Peu avant la mi-journée, les passages au pupitre des différents présidents de partis de l’opposition dont celui d’Henri Konan Bédié, Pascal Affi N’Guessan et Marcel Amon Tanoh, ex-ministre des Affaires Etrangères, pour ce qui est des plus marquants, ont réaffirmé le refus de l’opposition de voir compétir à la présidentielle prochaine, le président sortant Alassane Ouattara.

Entre appel à l’Onu, désobéissance civile et transition

Selon Henri Konan Bédié,  ce « viol de la Constitution » par Alassane Ouattara est un acte de « haute trahison » consacré par le « parjure » du Conseil constitutionnel. « La dictature du RHDP sera vaincue », a-t-il lancé tout en laissant un message à l’Organisation des Nations Unies: « Je demande ici solennellement au secrétaire général de l’ONU Antonio Guterres de se saisir du dossier ivoirien pour la mise en place d’un organe électoral véritablement indépendant et crédible avant l’élection présidentielle prévue le 31 octobre ».
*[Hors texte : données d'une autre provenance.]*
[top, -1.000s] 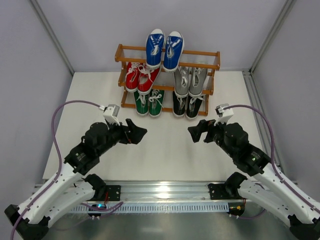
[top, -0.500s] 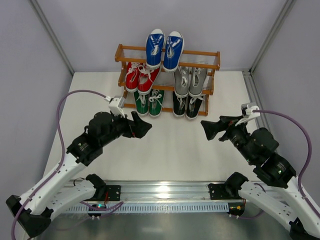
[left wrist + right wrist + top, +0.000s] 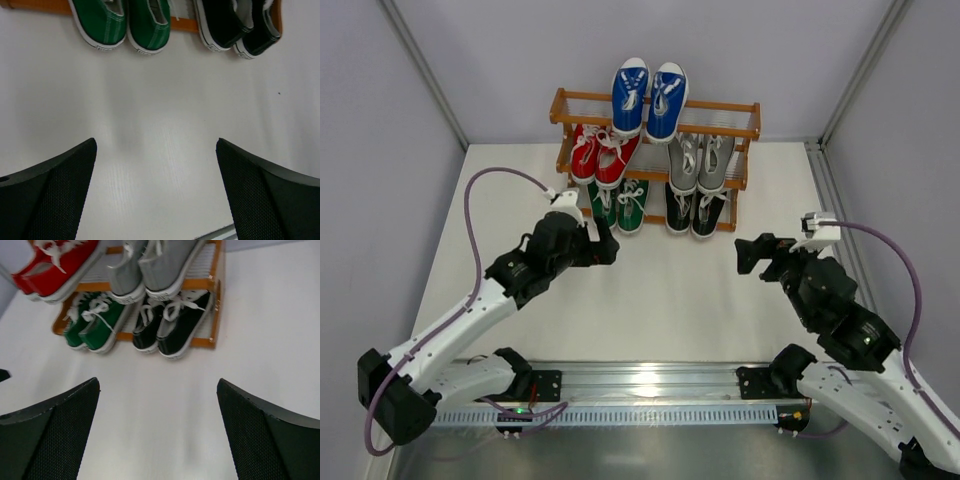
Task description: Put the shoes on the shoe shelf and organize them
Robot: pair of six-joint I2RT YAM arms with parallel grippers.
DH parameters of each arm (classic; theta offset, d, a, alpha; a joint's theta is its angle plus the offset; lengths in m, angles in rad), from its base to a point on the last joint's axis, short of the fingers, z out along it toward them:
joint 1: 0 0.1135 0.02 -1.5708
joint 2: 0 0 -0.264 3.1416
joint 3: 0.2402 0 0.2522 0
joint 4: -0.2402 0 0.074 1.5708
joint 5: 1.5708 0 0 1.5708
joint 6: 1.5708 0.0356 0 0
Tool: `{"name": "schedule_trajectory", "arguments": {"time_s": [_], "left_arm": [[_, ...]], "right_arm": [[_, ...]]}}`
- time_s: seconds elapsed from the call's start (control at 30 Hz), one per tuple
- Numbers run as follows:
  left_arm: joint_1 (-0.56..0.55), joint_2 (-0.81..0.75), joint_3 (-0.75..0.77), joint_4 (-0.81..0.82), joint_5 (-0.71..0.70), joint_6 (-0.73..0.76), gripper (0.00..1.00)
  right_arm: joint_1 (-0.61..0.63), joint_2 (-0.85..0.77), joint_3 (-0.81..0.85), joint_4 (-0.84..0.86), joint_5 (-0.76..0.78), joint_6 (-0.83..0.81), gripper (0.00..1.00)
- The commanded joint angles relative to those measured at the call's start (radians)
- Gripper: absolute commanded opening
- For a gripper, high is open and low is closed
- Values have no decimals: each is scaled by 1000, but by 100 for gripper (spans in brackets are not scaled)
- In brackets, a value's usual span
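The orange-brown shoe shelf (image 3: 582, 98) stands at the back middle of the table. The blue pair (image 3: 648, 98) lies on its top tier. The red pair (image 3: 600, 153) and the grey pair (image 3: 700, 160) lie on the middle tier. The green pair (image 3: 618, 205) and the black pair (image 3: 698, 212) lie on the bottom tier. My left gripper (image 3: 603, 250) is open and empty just in front of the green pair (image 3: 122, 25). My right gripper (image 3: 752, 255) is open and empty, in front and to the right of the black pair (image 3: 172, 327).
White tabletop (image 3: 660, 300) with grey walls on three sides. A metal rail (image 3: 650, 385) holding both arm bases runs along the near edge. Purple cables loop from both wrists.
My left arm has stretched forward, bringing its gripper closer to the green pair. My right gripper has swung to the right, away from the centre. The shoes have not moved.
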Motion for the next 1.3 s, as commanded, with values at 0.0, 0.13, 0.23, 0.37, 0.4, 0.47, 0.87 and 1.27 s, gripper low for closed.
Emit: {"name": "schedule_trajectory", "arguments": {"time_s": [0.0,0.13,0.23,0.37,0.4,0.47,0.87,1.27], "left_arm": [[27,4,3,-2,-182,-22,100],[53,-97,-46,130,-188,-33,100],[55,-147,-57,141,-190,-48,100],[56,-225,-79,75,-213,-53,100],[55,-273,-100,61,-225,-56,100],[56,-316,-123,55,-228,-68,100],[58,-440,-178,-8,-234,-87,100],[58,-462,-197,-17,-233,-93,100]], "right_arm": [[-9,71,-76,-28,266,63,100],[-186,200,-112,95,106,96,99],[-511,289,-177,304,-333,193,59],[-734,401,-300,556,-658,360,4],[-768,469,-317,625,-735,375,4],[-788,560,-323,700,-810,411,4],[-813,1019,-305,1021,-1026,564,4],[-813,1226,-112,925,-924,482,4]]}}
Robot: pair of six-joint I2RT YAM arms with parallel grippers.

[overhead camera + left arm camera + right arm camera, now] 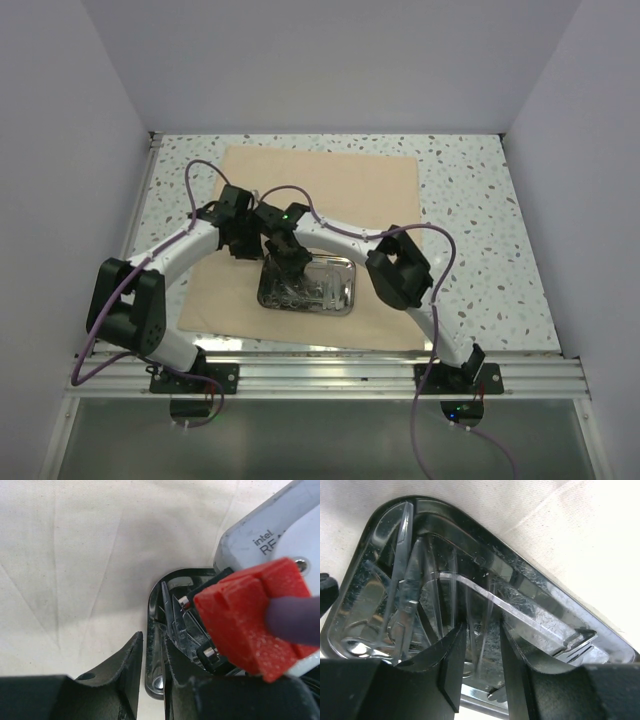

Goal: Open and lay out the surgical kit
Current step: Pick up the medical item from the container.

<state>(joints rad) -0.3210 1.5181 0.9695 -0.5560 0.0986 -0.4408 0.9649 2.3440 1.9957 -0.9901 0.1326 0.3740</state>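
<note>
While the cloth [350,190] lies spread flat on the table [480,230], the tray [347,300] is seen on its 6 o'clock part, with the instruments [407,592] lying inside it. Both arms are bent inward over the tray's far-left end. The left gripper [153,639] is set at the tray's 10 o'clock corner. Its jaws are drawn close together with the tray's rolled rim between them. The rim seems to be pinched, though the dark fingers leave the contact itself hard to make out. The right gripper [482,626] is lowered into the tray at about 11 o'clock, just beside the left one. Its jaws are held a little apart astride one thin silvery shaft. A gap is visible on each side of the shaft, so nothing is gripped. In the right wrist view, further instruments are seen fanned out toward 10 o'clock of those fingers, against the tray's curved wall.
</note>
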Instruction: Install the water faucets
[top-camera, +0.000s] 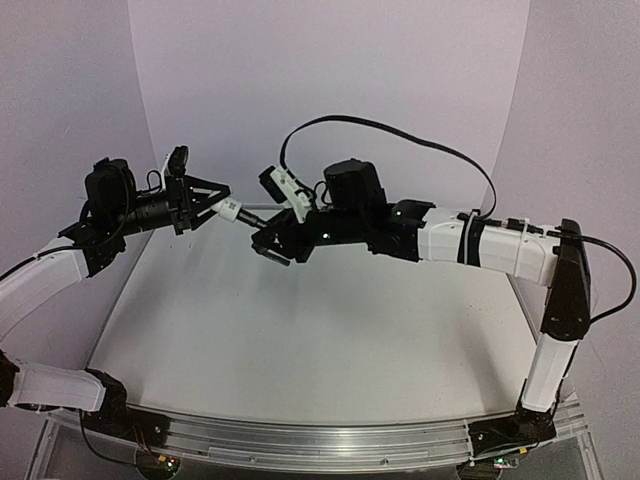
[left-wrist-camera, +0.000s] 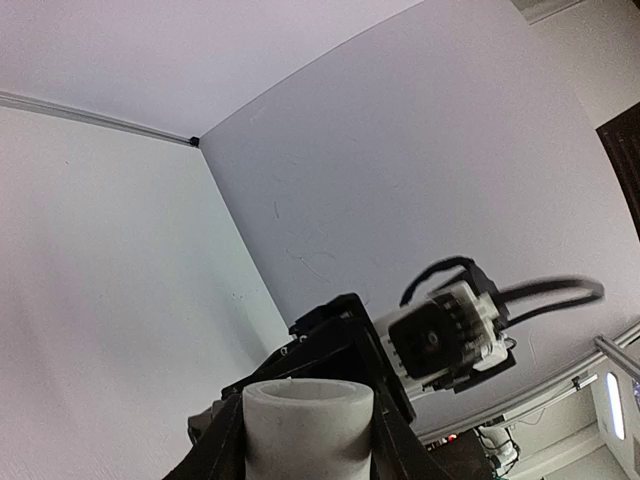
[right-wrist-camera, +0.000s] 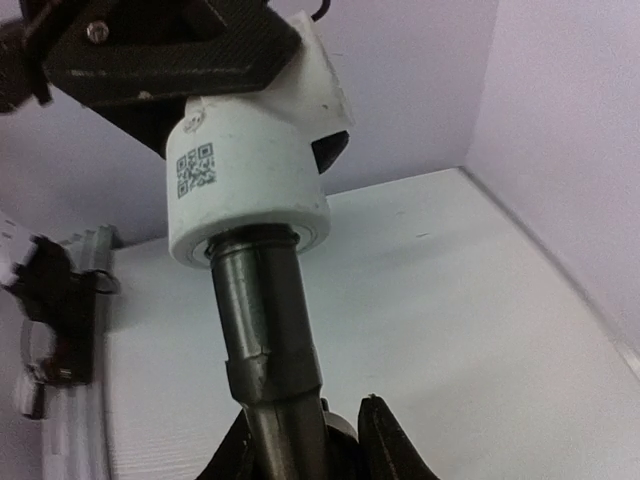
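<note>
Plastic by the look: light, stiff, slick. The left tool (top-camera: 216, 203) pinches the white fitting (right-wrist-camera: 250, 190) round its barrel. The right tool (right-wrist-camera: 300, 445) pinches the black tap (right-wrist-camera: 265, 340) by its stem, end inside the fitting, above the counter (top-camera: 300, 340), far middle.

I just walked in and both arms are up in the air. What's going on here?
The two arms are joining a faucet in mid-air above the table. The left gripper is clamped on the white fitting, and the right gripper grips the black tap by its stem. The tap's end sits in the fitting's opening. How far in it goes cannot be seen.
</note>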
Pour Pascal Affi N’Guessan, le patron légal du FPI de Laurent Gbagbo, « le mot d’ordre de désobéissance civile vise à obtenir la transition politique pour la renaissance de la Côte d’Ivoire… », a-t-il précisé.

L’opposition ivoirienne a promis faire échouer le processus électoral dont le point culminant est prévu pour le 31 Octobre 2020 prochain avec l’élection présidentielle. Du côté du pouvoir et de l’organisme en charge de l’organisation de ces élections, la Commission Electorale Indépendante (CEI), toutes les assurances sont données pour tenir cet engagement. « Cette date est inscrite dans du marbre », avait réagi Alassane Ouattara dans une interview accordée au magazine français Paris Match.